▶ [Exercise aim]
Beneath this instruction is a listing; print exactly the lines in it starting at the line that contains "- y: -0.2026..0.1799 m" and going through the line that contains "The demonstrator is".

▶ [Given data]
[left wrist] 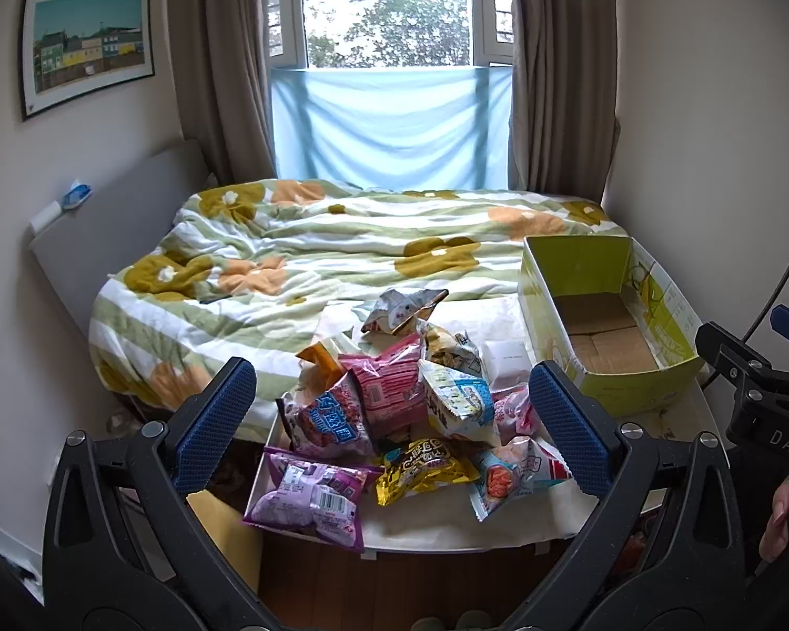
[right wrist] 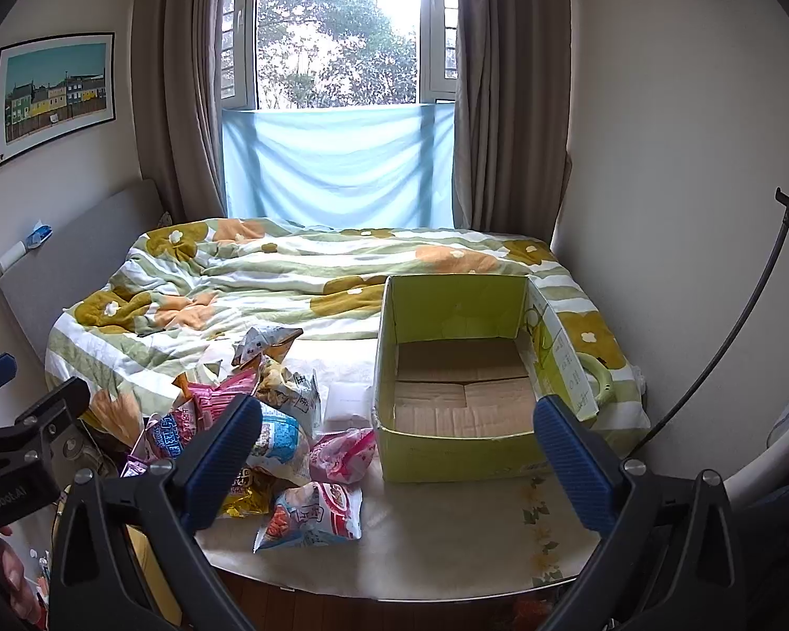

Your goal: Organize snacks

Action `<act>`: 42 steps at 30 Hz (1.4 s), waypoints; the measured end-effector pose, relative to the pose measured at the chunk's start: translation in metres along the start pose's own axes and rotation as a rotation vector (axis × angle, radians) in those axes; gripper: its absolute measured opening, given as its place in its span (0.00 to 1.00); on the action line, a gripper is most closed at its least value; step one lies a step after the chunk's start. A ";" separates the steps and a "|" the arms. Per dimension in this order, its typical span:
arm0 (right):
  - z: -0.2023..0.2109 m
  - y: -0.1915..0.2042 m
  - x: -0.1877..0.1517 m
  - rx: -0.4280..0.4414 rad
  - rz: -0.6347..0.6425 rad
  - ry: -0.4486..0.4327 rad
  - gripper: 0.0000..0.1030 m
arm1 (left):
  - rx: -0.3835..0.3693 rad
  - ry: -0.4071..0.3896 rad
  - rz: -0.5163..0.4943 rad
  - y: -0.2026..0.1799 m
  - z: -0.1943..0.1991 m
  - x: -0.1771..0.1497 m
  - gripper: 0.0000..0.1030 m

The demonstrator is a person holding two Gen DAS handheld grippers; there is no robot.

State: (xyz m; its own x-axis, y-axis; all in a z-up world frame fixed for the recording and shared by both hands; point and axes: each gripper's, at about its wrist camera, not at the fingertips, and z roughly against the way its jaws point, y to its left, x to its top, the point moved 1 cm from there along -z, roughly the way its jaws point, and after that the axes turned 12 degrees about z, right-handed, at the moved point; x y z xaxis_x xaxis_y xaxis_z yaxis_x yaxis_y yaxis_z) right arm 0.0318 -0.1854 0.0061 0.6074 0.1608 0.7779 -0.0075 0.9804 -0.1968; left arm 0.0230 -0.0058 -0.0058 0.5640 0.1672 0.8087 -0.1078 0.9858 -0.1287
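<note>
The snack packets (left wrist: 394, 420) lie heaped on the desk (left wrist: 499, 526) straight ahead of your left gripper (left wrist: 394, 415), framed between its two blue-padded fingers (left wrist: 215, 420); from your right gripper (right wrist: 394, 452) the same pile sits ahead and to the left, partly hidden behind its left finger. A purple packet (left wrist: 310, 499) is the nearest to your left gripper, hanging over the desk's near edge, with a yellow packet (left wrist: 421, 468) and a pale blue packet with a red picture (left wrist: 510, 478) just beside it to the right; pink packets (left wrist: 389, 389) and a silver one (left wrist: 405, 310) are piled further away. The green cardboard box (right wrist: 457, 452) stands open and upright directly ahead of your right gripper, its brown floor bare, and ahead-right of your left one, near the pile but apart from it. Both grippers are spread wide and hold nothing; each hangs short of the desk's near edge, your right gripper showing at the right rim of the left view. Beyond desk and box lies the bed with its flowered quilt (left wrist: 342, 242), then the window (left wrist: 389, 5) with brown curtains (left wrist: 215, 63) and a blue cloth (left wrist: 389, 126) across its lower part, and a framed picture (left wrist: 87, 47) on the wall far to the left.
</note>
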 end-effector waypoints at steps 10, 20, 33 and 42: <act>-0.002 0.003 0.000 0.012 0.001 -0.004 0.99 | 0.003 0.007 0.002 -0.001 -0.002 -0.002 1.00; -0.017 0.007 -0.011 0.103 0.016 0.048 1.00 | 0.001 0.094 0.089 0.021 -0.009 -0.027 1.00; -0.110 0.035 -0.078 0.355 -0.024 0.288 1.00 | 0.091 0.296 0.162 0.075 -0.077 -0.097 1.00; -0.167 0.048 -0.103 0.386 -0.151 0.419 1.00 | 0.124 0.426 0.115 0.110 -0.157 -0.114 1.00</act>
State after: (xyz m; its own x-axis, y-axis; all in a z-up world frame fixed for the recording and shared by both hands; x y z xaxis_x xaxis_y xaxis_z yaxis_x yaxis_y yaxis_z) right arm 0.1017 -0.1744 -0.1834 0.8856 0.0342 0.4632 -0.1372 0.9720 0.1905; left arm 0.0749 0.0855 -0.2024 0.8261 0.2923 0.4818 -0.2723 0.9556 -0.1128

▶ [Exercise solution]
  - y: -0.2026..0.1799 m
  - z: -0.1943..0.1991 m
  - x: -0.1771..0.1497 m
  - gripper: 0.0000..0.1030 m

The demonstrator is a person holding two Gen DAS handheld grippers; there is no robot.

The exercise has been carried out completely.